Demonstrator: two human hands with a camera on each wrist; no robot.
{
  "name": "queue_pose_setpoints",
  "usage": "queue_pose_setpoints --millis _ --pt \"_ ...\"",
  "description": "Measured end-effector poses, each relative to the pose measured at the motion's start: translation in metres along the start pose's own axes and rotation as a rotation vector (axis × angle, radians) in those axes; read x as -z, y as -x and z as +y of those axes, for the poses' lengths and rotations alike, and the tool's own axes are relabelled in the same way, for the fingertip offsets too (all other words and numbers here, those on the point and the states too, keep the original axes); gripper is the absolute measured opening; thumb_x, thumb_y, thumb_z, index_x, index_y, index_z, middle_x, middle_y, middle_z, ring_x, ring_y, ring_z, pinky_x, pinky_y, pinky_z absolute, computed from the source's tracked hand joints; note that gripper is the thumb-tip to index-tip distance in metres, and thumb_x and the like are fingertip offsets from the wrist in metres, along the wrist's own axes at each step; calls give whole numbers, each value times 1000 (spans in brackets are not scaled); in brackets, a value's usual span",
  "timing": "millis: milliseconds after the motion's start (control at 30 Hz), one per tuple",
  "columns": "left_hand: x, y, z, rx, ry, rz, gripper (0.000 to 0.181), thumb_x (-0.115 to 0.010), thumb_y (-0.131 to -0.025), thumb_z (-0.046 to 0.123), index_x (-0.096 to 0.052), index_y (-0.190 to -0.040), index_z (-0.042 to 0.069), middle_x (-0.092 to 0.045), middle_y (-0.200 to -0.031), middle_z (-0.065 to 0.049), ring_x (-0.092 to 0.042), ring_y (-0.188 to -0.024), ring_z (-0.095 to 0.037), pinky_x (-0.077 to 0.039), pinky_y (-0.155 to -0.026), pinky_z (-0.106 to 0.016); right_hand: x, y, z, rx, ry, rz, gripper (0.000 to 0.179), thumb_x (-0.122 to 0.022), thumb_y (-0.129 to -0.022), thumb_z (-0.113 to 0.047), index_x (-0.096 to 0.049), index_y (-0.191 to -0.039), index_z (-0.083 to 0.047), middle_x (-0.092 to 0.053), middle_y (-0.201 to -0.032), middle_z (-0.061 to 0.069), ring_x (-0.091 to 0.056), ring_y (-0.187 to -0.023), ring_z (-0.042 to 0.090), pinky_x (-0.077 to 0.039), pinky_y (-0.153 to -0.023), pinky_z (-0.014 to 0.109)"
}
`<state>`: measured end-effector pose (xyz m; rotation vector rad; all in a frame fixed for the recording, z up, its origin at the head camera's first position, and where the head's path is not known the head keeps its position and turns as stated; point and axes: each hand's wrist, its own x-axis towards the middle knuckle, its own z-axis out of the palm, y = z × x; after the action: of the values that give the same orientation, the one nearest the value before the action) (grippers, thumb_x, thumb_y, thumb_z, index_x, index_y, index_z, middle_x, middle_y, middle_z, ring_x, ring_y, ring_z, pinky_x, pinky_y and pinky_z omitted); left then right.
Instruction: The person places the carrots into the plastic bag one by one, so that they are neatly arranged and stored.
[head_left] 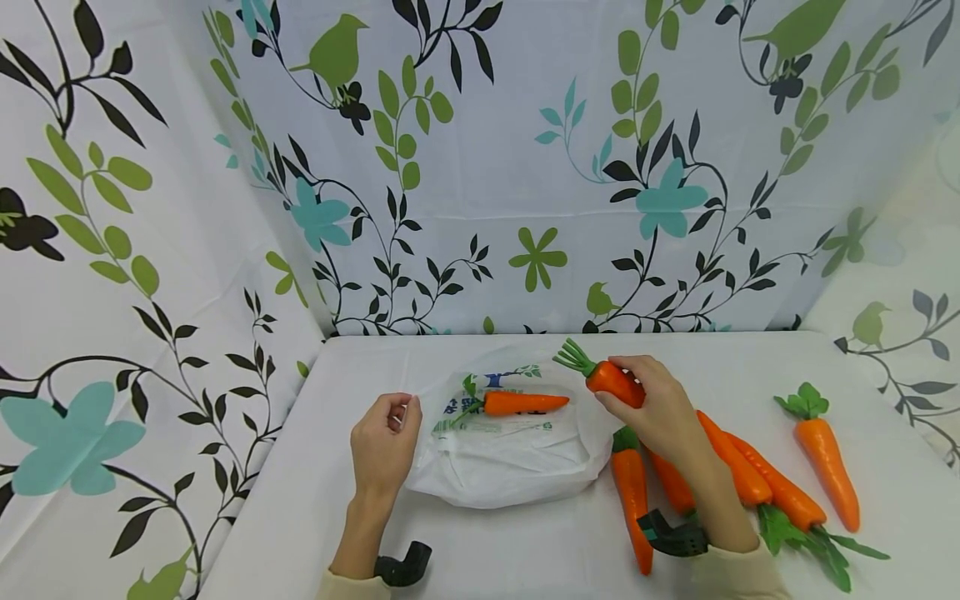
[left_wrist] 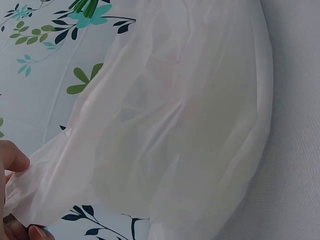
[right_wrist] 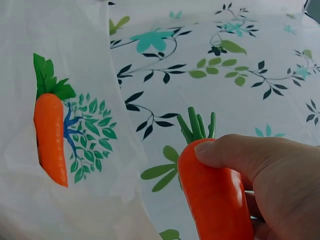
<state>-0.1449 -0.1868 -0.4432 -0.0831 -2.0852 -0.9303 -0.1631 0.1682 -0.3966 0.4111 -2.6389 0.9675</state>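
My left hand (head_left: 386, 446) pinches the left edge of a white plastic bag (head_left: 510, 479); the left wrist view shows the thin bag (left_wrist: 200, 125) stretching away from the fingertips. A small orange carrot (head_left: 525, 403) with green leaves shows against the bag's printed side, its tip pointing right. Whether it lies on the bag or inside it, I cannot tell. My right hand (head_left: 667, 408) grips a thicker carrot (right_wrist: 212, 190) with short green stems, thumb across its top. That carrot is held near the bag's upper right, stems toward the upper left.
Under and beside my right forearm lie several more carrots, among them a slim one (head_left: 632, 500) and a leafy one (head_left: 787, 492). Another carrot (head_left: 828, 471) lies apart at the far right. A leaf-patterned cloth (head_left: 480, 183) hangs behind the white table (head_left: 300, 517).
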Motion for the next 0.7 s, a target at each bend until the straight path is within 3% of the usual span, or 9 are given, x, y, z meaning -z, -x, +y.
queue_pose_setpoints --millis 333,700 --pt "-1 1 -2 14 5 -4 6 -71 -88 8 -72 -88 2 -63 -65 -5 -51 -56 -7 -41 -54 -13 -12 -8 -17 56 -43 -14 51 -76 -89 -21 -58 -134 -5 -62 -130 15 -59 -110 32 -59 -85 51" --pt "-2 1 -8 -15 11 -3 11 -69 -91 10 -71 -87 -1 -63 -65 -5 -53 -55 -8 -42 -54 -13 -27 -14 -38 111 -88 -59 52 -77 -88 -20 -58 -135 -8 -60 -133 11 -57 -117 31 -58 -90 50"
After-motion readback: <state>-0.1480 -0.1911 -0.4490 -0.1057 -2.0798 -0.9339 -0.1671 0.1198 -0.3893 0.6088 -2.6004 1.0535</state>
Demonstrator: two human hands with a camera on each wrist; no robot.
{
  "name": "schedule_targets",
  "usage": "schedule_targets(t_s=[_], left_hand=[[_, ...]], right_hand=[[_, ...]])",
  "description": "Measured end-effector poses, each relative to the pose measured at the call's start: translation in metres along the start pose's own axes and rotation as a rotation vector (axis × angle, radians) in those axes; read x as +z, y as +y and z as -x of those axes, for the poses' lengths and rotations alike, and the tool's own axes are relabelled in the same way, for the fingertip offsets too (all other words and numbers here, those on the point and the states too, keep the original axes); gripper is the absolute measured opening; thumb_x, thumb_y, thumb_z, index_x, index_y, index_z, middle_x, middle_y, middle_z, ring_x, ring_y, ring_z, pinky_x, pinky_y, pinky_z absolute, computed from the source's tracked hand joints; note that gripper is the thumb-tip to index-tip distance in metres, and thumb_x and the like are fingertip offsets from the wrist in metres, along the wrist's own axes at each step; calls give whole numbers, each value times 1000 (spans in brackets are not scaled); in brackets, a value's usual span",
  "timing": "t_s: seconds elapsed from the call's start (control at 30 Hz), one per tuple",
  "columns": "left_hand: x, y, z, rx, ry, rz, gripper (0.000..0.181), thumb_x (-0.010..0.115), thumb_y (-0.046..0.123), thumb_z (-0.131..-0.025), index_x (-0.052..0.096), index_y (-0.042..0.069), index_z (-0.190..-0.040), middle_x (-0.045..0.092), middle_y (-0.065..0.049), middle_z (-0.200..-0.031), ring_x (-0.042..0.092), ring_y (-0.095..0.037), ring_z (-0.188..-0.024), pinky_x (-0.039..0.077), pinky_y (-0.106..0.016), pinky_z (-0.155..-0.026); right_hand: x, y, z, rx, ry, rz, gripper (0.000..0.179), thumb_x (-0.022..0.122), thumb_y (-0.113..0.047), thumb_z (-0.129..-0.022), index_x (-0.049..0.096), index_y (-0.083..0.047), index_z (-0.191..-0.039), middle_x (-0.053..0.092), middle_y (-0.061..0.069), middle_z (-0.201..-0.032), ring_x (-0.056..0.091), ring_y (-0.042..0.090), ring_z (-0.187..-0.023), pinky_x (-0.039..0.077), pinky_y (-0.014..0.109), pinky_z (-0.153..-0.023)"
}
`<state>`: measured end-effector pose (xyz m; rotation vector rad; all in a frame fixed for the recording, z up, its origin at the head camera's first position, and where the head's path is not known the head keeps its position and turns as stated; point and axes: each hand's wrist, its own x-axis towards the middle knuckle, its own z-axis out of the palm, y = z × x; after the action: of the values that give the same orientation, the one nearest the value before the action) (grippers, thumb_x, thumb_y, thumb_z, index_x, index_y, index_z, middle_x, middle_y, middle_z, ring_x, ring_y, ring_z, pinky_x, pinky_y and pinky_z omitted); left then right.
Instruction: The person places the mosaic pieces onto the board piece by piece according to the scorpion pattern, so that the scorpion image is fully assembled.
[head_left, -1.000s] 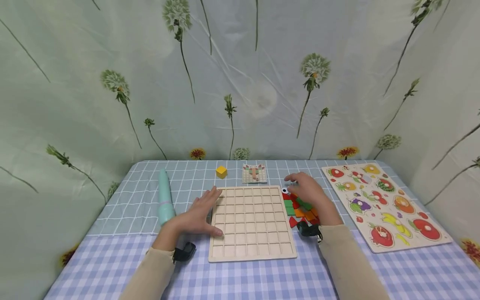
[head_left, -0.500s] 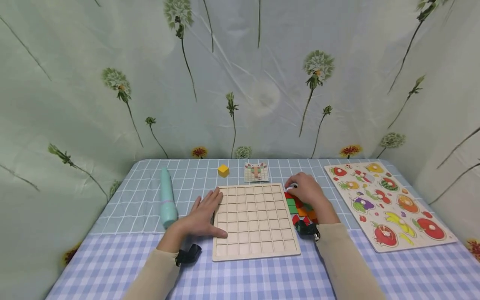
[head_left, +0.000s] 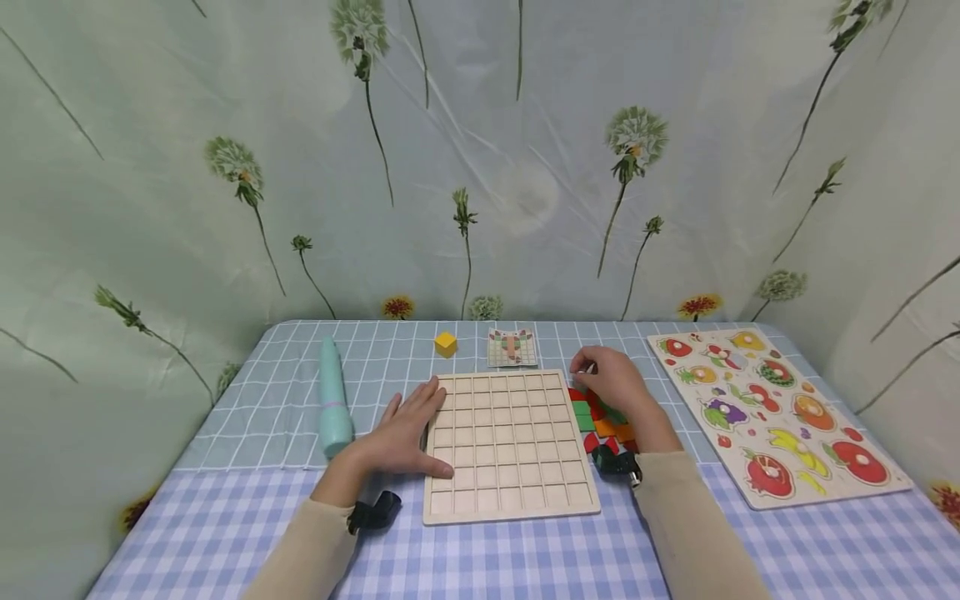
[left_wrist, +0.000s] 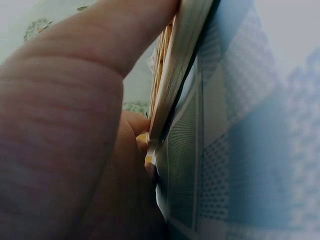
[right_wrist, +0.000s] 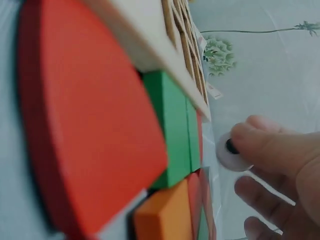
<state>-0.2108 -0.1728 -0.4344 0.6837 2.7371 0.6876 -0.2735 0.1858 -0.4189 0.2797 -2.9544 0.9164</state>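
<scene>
My left hand (head_left: 401, 437) rests on the left edge of a wooden grid board (head_left: 510, 446), fingers and thumb straight and spread. In the left wrist view, the thumb (left_wrist: 60, 100) fills much of the picture beside the board's edge (left_wrist: 175, 70). Right of the board, my right hand (head_left: 617, 385) pinches a round white eye piece (right_wrist: 229, 159) with a black dot between thumb and finger. It is above the table. Below that hand lie flat coloured blocks, among them a red curved piece (right_wrist: 100, 120), green blocks (right_wrist: 175, 125) and an orange block (right_wrist: 167, 215); the hand hides some.
Behind the board are a small pattern card (head_left: 512, 347) and a yellow cube (head_left: 446, 344). A turquoise tapered object (head_left: 334, 400) lies at the left. At the right lies a fruit puzzle board (head_left: 776, 412). A dandelion-print curtain (head_left: 525, 167) closes off the back.
The right hand has gone from hovering open-fingered by the white eye piece to pinching it and lifting it off the blocks. The left hand stays at the board's left edge.
</scene>
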Motion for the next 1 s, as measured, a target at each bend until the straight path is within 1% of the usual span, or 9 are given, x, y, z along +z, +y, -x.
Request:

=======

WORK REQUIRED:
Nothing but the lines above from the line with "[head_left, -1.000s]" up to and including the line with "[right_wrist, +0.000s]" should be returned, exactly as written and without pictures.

YOUR SOLUTION:
[head_left, -1.000s] 
[head_left, -0.500s] 
[head_left, +0.000s] 
[left_wrist, +0.000s] 
[right_wrist, +0.000s] 

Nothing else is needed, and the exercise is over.